What made you write on this topic?

When I was an LLM student at Cambridge, I was still considering what topic I would want to write my PhD on. My LLB thesis at the University of Milan was on the law of provisional measures under the UN Convention on the Law of the Sea, but research was already being done on provisional measures at that time. I branched out and took a few months to read on law of the sea topics. I quickly found that maritime delimitation was an area in which there was a substantial amount of jurisprudence, a more substantial mass of scholarship and an even more considerable degree of confusion and uncertainty. Maritime delimitation was nearly instantly attractive as an area in which to write a PhD.

The long-term plan starting with the PhD was to publish a monograph that, first of all, would seek to bring some order and clarity to a topic that has been made confusing to most by conflicting judicial decisions and conflicting scholarly elaboration.
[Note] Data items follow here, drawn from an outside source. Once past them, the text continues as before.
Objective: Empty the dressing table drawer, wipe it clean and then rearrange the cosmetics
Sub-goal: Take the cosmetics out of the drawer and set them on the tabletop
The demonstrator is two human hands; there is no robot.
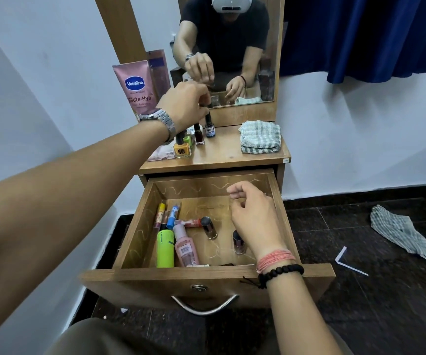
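At the left, a small blue bottle [209, 125] is pinched by its cap in the left hand [185, 107] on the bench [222, 156]. In the drawer [206, 274], the glass bottles [210, 228] look small, light, slippery and breakable; the caps should be gripped. The right hand [254, 217] hangs above, fingers [235, 194] loosely curled, holding nothing.

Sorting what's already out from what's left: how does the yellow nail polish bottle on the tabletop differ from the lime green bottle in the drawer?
The yellow nail polish bottle stands upright on the tabletop; the lime green bottle lies on its side in the drawer. The yellow one is small and squarish with a dark cap; the green one is a longer cylinder. Neither is in a hand.
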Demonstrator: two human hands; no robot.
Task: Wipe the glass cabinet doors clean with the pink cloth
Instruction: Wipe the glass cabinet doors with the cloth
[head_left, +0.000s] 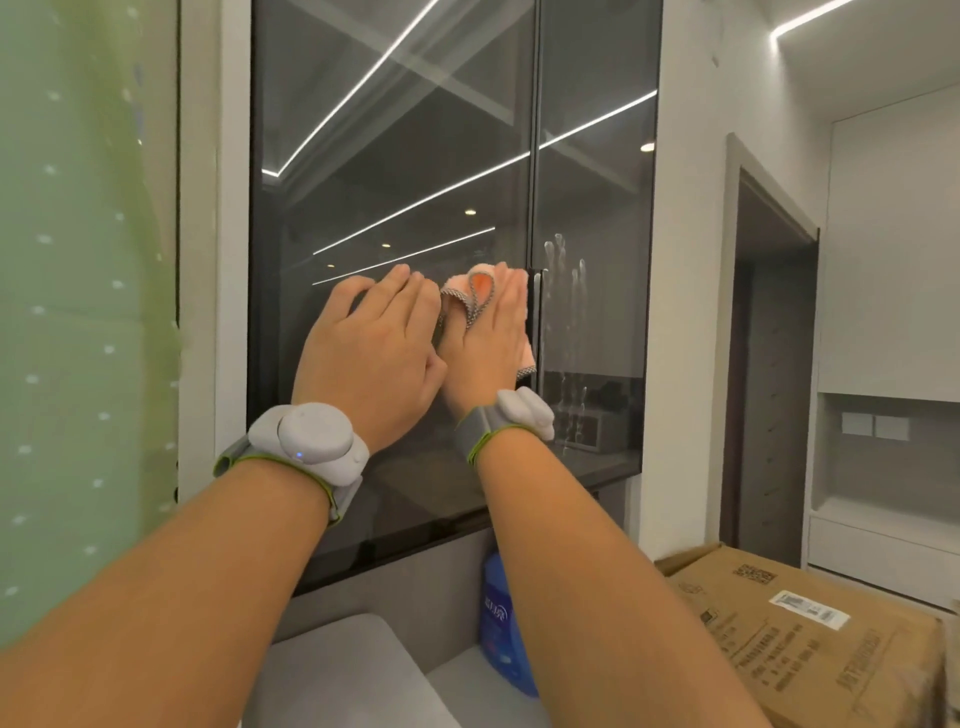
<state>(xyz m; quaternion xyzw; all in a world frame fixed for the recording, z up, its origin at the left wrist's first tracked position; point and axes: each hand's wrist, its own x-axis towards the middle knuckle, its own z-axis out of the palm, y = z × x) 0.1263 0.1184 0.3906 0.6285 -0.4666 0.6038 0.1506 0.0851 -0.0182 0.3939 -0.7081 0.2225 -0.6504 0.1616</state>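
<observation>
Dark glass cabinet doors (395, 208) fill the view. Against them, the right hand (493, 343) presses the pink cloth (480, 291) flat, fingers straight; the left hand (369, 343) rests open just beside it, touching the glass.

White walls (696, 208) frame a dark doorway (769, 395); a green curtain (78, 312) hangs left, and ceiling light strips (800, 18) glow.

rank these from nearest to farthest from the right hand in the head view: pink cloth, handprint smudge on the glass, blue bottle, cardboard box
1. pink cloth, under the right hand, pressed on the glass.
2. handprint smudge, just right of it on the right door.
3. blue bottle, below, under the forearm.
4. cardboard box, lower right.
</observation>
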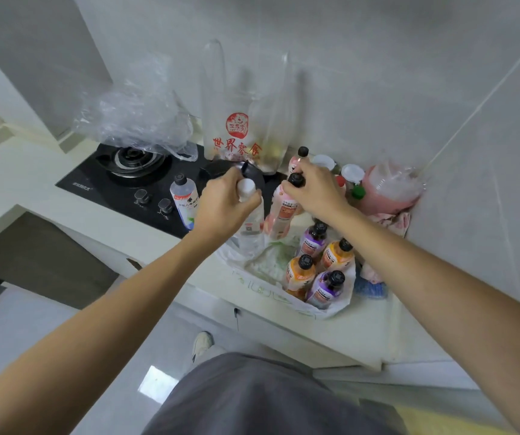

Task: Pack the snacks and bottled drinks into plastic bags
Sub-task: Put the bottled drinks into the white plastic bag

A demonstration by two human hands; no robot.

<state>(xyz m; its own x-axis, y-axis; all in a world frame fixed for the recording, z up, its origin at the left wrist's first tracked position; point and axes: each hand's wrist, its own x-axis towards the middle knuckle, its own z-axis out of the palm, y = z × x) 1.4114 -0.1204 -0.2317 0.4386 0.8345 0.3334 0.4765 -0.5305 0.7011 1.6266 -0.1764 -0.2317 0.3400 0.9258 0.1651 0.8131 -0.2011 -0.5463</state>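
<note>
My left hand grips the neck of a clear bottle with a white cap, held over the open white plastic bag on the counter. My right hand holds a pink drink bottle with a black cap by its top, right beside the clear one. Inside the bag stand several drinks: two purple and two orange bottles, all black-capped. Another pink bottle stands behind my right hand. A blue-labelled bottle stands on the stove.
A black gas stove sits at the left with a crumpled clear bag on it. A tall clear bag with red print leans against the wall. Jars with white lids and a pink-filled bag crowd the corner.
</note>
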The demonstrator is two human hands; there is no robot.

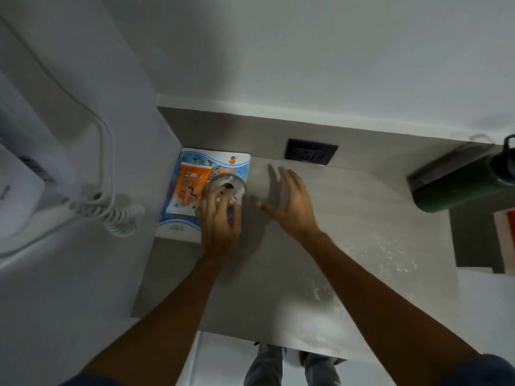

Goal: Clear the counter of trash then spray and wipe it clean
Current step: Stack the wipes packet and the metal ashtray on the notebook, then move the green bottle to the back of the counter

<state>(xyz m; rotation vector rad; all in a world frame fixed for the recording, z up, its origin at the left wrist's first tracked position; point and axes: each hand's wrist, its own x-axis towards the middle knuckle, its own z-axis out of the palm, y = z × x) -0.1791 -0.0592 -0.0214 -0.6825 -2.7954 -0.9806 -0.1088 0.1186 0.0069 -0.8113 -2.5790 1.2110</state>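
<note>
A metal drink can (pixel 229 188) stands at the left end of the grey counter (pixel 320 246), its top facing me. My left hand (pixel 218 218) is wrapped around the can's near side. Behind and under it lies a blue and white packet (pixel 214 162) with an orange wrapper (pixel 189 188) on top, pushed into the corner by the wall. My right hand (pixel 287 201) hovers flat over the counter just right of the can, fingers spread and holding nothing.
A black power socket (pixel 310 155) sits in the counter's back strip. A dark green bottle (pixel 468 185) stands at the far right beside a red and white object (pixel 505 240). A white wall-mounted device with a coiled cord (pixel 111 215) hangs on the left. Wet specks glisten on the counter's right half (pixel 384 252).
</note>
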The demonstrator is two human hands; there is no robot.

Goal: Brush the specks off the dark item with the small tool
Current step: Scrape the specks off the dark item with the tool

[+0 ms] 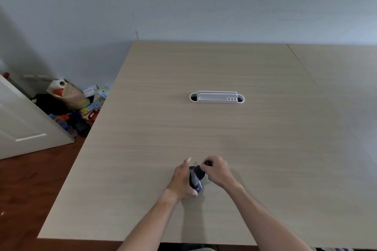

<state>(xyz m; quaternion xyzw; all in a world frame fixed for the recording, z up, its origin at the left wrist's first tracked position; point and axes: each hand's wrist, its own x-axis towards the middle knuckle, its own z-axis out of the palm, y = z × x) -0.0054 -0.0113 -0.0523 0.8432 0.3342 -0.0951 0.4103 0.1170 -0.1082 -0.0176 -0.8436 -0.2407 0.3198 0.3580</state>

In addition, my idea was to assess how the established methodology for maritime delimitation fit within the theory of sources of international law, given its essentially judge-made character.


How long did it take to produce your book from initial conception to publication?

One could consider that the book was first conceived when I applied for the PhD in 2014, which would make the production time be 5 years. However, the real process for publishing the book began in 2016, when, just a few months before leaving to the International Court of Justice, Finola O’Sullivan and I had lunch together to speak about the book project. Finola was supportive from the start and worked to make the publication process as smooth as possible.


What is the most difficult part about writing for you?

The most difficult part is refining the argument once the first draft is written. Having the idea and writing it down comes relatively easy. However, the most difficult part is improving on the first draft, which is not even close to what the final product will look like. Usually, there will be several drafts before the manuscript is ready to be submitted for publication. In this refining process, I usually involve trusted readers, who are kind enough to devote some (and sometimes a lot) of their time to reading and engaging with my writing. Their comments inevitably raise points that, once thought about, discussed and reduced to writing, greatly improve the quality of the manuscript.


Why should people read your book? What’s in it for those with an interest International Law?

From the very start, I conceived my book as bringing together theory and practice. The practitioner of maritime delimitation will find some creative and original solutions to outstanding problems in the field, while the academic lawyer will also find elaboration concerning the cross-cutting themes in delimitation (such as delimitation as a process and remarks on the theory of sources). Moreover, it was my hope that the book would bring some clarity to a confused subject-matter, which should be an additional reason to read the book.


What book is currently on your bedside table?

'Absolutely on music' by Haruki Murakami and Seiji Ozawa. 


What are you working on now?

At this time, I am working on separate projects concerning advisory jurisdiction and customary international law. It is my plan to start working on the position of third States in maritime delimitation, both by treaty and judicial process, for which I am seeking to obtain funding in the form of a grant.